Le aziende che gestiscono questo mercato dicono che il loro interesse è relativo ai profili di consumatori rivelati dai dati, non alle identità personali. Infatti le informazioni raccolte non sono legate al nome o al numero di telefono di qualcuno ma a un ID univoco. Tuttavia, coloro che hanno accesso ai dati grezzi potrebbero comunque identificare una persona senza consenso. Ma, secondo il New York Times, le spiegazioni che gli utenti leggono, quando viene chiesto di localizzare il proprio smartphone, sono spesso incomplete o fuorvianti. Un’app può dire agli utenti che concedere l’accesso alla loro posizione li aiuterà a ottenere informazioni sul traffico, ma non che i dati saranno condivisi e venduti. Questa informazione infatti spesso è sepolta in una politica sulla privacy molto vaga.
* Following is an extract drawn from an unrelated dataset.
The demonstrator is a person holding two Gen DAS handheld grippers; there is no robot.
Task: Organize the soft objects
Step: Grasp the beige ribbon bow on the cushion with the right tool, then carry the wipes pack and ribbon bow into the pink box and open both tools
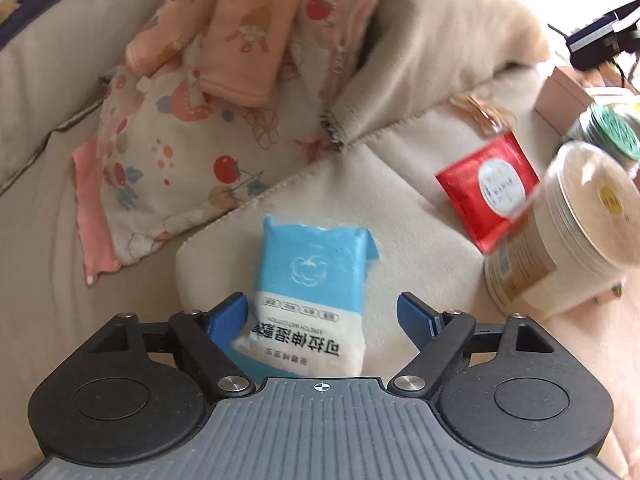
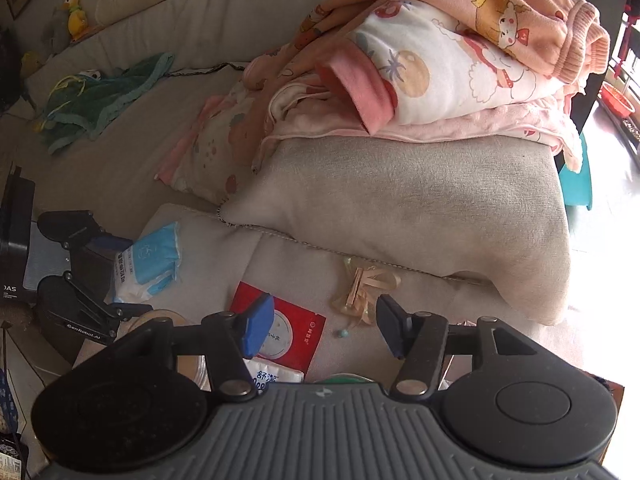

Le aziende che utilizzano i dati sulla posizione dicono che le persone accettano di condividere le loro informazioni consapevolmente, in cambio di servizi personalizzati, premi e sconti. Le app costituiscono la spina dorsale di questa nuova economia dei dati di posizione. Gli sviluppatori possono fare molti soldi vendendo direttamente i loro dati, o condividendoli per annunci basati sulla posizione. Le aziende di localizzazione pagano, agli sviluppatori di app, da mezzo centesimo a due centesimi per utente al mese. La pubblicità mirata è di gran lunga l’uso più comune delle informazioni acquisite. I leader del settore sono i colossi Google e Facebook, che raccolgono i dati direttamente dalle proprie app, dichiarano di non venderli ma li tengono per personalizzare i propri servizi.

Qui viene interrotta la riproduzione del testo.